# Application of LSZ reduction in NLO computations (external legs)

1. ### Jodahr

10
Hello everyone,

I have a question about virtual corrections of an external fermion line.

According to the LSZ reduction formula and what some other people say, we neglect the self energies of external legs and multiply the wavefunction therefor just with a squareroot of the wave function renormalization constant.

So considering the feynman rules in momentum space this would giive for an incoming electron:

u → √z u

So in the end I would get just the Born diagram multplied by a term which is proportioanl to 1/ε plus some finite parts ( depending on your renormalization scheme)

So, my question is: How do I get rid of that divergence? Someone told me it is connected to the vertex correction. And in principal one does not compute that diagram at all. It will be considered in the vertex correction.
But I do not understand that.

I also found an somehow wrong and old fashion approach for external self energies. The problem there is the "on shell propagator". But there it is easier for me to see how I can cancel the divergence by adding a counterterm. But in the end that diagram should also still be divergent, right? And someone told me that I have to introduce a factor of 1/2 by hand to get the correct result like that one with the LSZ formula.

So, my questions are:

How to apply LSZ for external self energies? What do I have to compute for example for e+ + e- → μ+ + μ- ?
How do I consider there the "external leg self energies"?

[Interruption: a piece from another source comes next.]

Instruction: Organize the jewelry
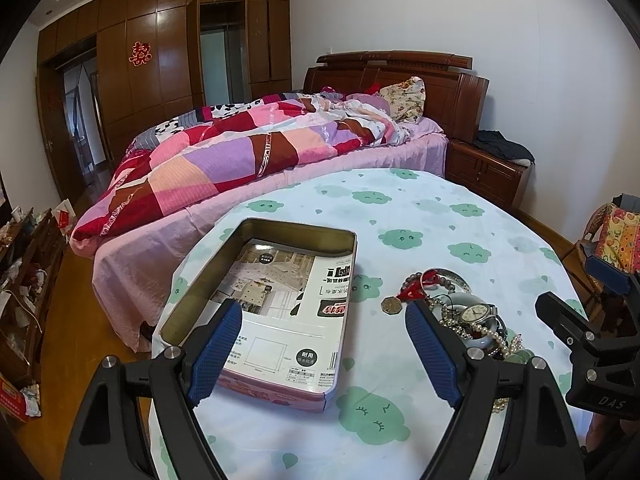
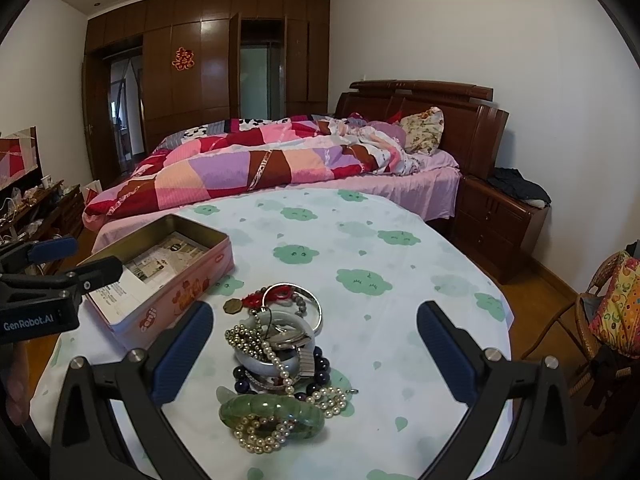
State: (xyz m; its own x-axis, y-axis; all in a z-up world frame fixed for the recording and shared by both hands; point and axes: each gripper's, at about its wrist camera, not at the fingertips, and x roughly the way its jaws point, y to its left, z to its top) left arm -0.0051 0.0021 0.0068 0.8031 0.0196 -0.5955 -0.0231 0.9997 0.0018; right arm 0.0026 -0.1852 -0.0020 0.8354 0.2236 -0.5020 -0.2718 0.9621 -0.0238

What are the differences between LSZ and the old approach? Are the counterterms for the vertex correction the same?

How do I get rid of the divergence introduced by squareroot of Z?

In most of the books they introduce LSz before renormalization and never use it for an NLO computation. I know that it is good for the transition from greens functions to matrix elements.

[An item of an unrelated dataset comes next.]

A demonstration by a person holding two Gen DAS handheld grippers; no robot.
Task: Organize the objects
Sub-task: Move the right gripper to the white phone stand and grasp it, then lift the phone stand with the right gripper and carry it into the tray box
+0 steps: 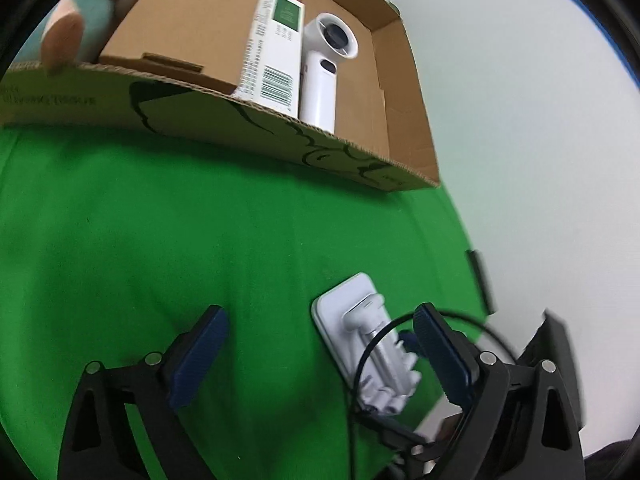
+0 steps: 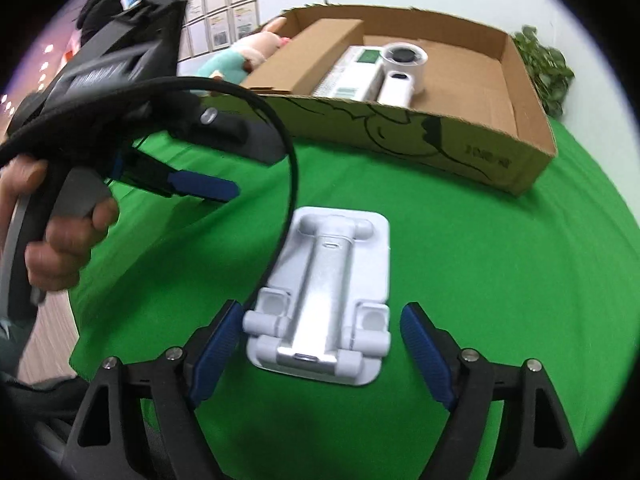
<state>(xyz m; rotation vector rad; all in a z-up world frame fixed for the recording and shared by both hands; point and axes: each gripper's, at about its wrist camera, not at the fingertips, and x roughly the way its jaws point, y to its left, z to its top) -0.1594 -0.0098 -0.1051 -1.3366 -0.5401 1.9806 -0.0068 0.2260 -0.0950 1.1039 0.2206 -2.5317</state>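
Crossing phone stand (image 2: 324, 300), black cable (image 2: 280, 216), cardboard box (image 2: 460, 148) behind

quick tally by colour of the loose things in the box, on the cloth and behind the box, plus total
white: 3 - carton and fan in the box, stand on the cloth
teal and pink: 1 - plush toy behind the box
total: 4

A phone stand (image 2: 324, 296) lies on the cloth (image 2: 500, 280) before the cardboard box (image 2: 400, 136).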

Is there any book, paper, reference where they really compute a full NLO process with those factors of Z^(1/2) ?

Thanks a lot!

2. ### The_Duck

985
You could look at Srednicki chapter 27 for an example of a loop calculation explicitly including the Z factor (Srednicki calls it R, since it is the residue of the pole of the propagator). See equation (27.19), where he explicitly inserts a factor of ##\sqrt{R}## for each external propagator.

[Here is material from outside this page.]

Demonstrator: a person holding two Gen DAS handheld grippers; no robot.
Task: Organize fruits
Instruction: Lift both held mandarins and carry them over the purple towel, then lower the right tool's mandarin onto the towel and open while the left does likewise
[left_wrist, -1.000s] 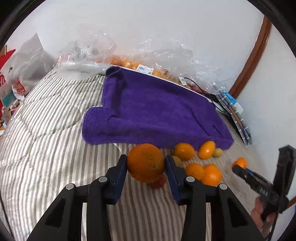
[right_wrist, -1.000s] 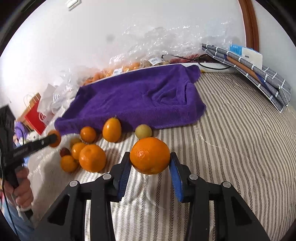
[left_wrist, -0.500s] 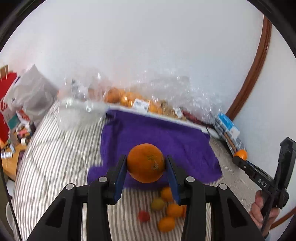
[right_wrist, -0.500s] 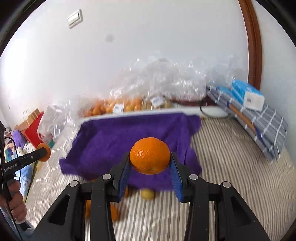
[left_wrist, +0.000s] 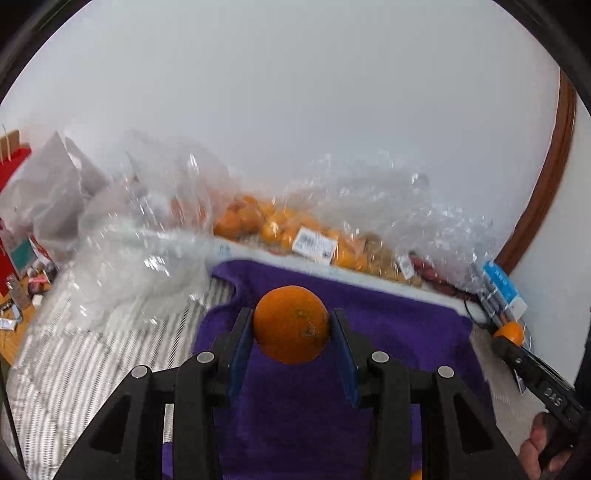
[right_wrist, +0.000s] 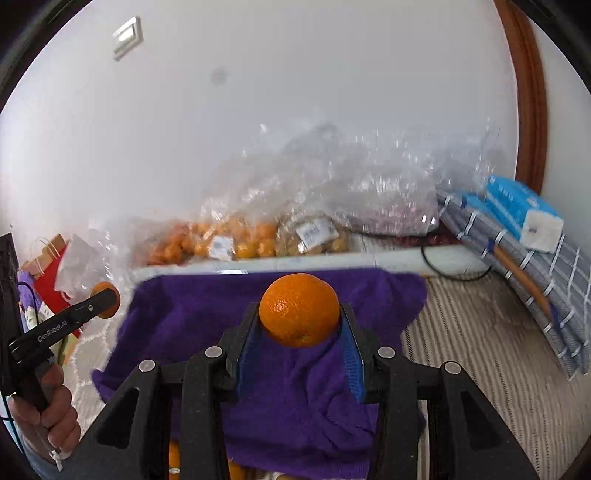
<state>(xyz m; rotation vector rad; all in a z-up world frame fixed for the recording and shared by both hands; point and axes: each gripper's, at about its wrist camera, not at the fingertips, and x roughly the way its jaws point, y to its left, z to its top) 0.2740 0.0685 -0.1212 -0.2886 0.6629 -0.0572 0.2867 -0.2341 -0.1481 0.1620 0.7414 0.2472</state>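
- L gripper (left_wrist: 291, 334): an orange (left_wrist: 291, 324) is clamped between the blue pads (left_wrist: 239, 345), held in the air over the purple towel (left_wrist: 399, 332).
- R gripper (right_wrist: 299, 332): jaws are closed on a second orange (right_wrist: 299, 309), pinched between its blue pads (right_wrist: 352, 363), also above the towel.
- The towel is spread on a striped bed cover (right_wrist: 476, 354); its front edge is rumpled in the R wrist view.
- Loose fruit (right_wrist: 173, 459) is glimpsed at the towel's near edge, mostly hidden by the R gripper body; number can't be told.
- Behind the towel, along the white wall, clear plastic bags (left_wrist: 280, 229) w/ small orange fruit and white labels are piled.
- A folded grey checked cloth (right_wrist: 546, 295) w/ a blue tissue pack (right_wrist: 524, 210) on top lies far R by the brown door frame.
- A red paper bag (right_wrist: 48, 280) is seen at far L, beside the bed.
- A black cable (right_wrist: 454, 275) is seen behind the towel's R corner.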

LSZ tells you that the (say) 2 to 2 scattering amplitude is the residue of the pole of the momentum-space four point function as the external particle momenta go on shell. But this requires that the field whose four-point function you are computing have a properly normalized amplitude to create a one-particle state. The amplitude to create a one particle state is ##Z^{1/2}## where ##Z## is the residue of the pole in the two-point function of the field.

##\langle 0 | \phi(p_1) \phi(p_2) \phi(p_3) \phi(p_4) | 0 \rangle = \frac{iZ}{p_1^2 - m^2}\frac{iZ}{p_2^2 - m^2}\frac{iZ}{p_3^2 - m^2}\frac{iZ}{p_4^2 - m^2} \times \mbox{amptutated 4-point function}##

The first four terms represent the FULL external propagators including all self-energy corrections. In principle the full propagators are more complicated, but *near the on-shell pole* they have the above simple form. The "amputated 4-point function" is what you get by summing all the Feynman diagrams but neglecting the external legs and all their loop corrections. The expression above indeed has a pole as all four external momenta go on-shell; the residue of the pole is

##Z^4 \times \mbox{amputated 4-point function}##

But recall that our field has the wrong amplitude to create a one-particle state; the amplitude is ##Z^{1/2}## when it should be ##1##. So we need to multiply by ##(Z^{-1/2})^4##. This serves to *cancel* a (divergent) error in our result. We end up with

##(Z^{1/2})^4 \times \mbox{amputated 4-point function}##

as the scattering amplitude.

3. ### andrien

It is not connected to the vertex correction,however if you use renormalized charge at the vertex then the contribution of self energy to an external fermion line can be omitted.
In the usual approach,the correction factor to external line is indeterminate.A careful treatment done by Dyson based on adiabatic switching reveals the factor to be √z and not z,which is what you wrote as factor of 1/2(In old notation, correction factor is 1-(B/2) and not 1-B according to it).You may understand it on the ground that when fermion appears in an internal line,we get a factor of z for it.Now the fermion propagator is bilinear in fermion spinor, in contrast to an external fermion line in which the electron spinor appears linearly.The field theoretic way of describing it is discussed in Gasiorowicz 'elementary particle physics' chapter 13.
it is not connected to it.LSZ formalism and old approach don't yield different result.
with those factor of √z included.You can as well leave the correction of external self energy,when you use renormalized charge at vertex.
By the usual regularization procedure.